**Task description**:
In the listing below, report how many lines include the string "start", giving only that number.

**Stored data**:
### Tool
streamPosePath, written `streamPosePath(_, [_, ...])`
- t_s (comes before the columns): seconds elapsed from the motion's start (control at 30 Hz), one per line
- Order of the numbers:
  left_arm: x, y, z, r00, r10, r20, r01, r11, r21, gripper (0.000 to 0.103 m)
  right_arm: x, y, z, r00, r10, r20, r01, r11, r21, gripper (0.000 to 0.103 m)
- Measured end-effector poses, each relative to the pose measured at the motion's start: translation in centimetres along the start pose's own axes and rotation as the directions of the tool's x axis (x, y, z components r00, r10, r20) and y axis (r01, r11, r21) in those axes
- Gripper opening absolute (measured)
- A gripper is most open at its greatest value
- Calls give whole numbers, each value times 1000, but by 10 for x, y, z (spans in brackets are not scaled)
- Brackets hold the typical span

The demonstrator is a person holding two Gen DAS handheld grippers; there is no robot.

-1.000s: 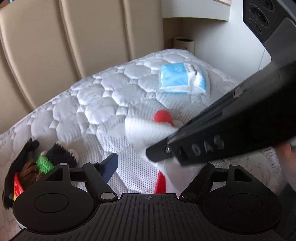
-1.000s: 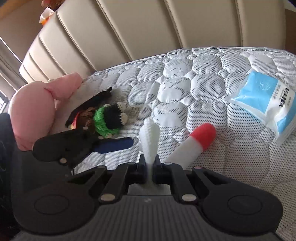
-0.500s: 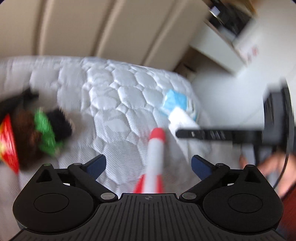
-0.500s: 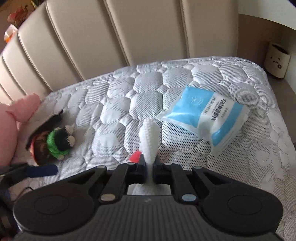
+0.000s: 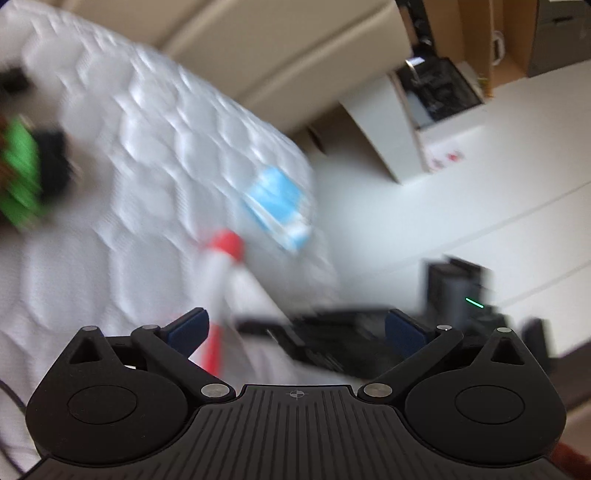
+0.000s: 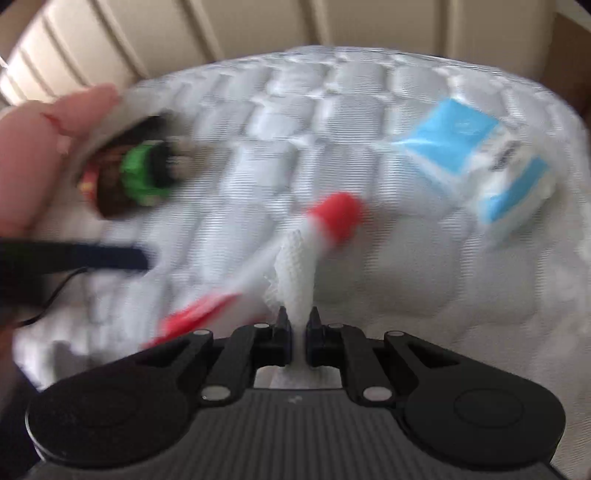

**Output for this exercise**:
2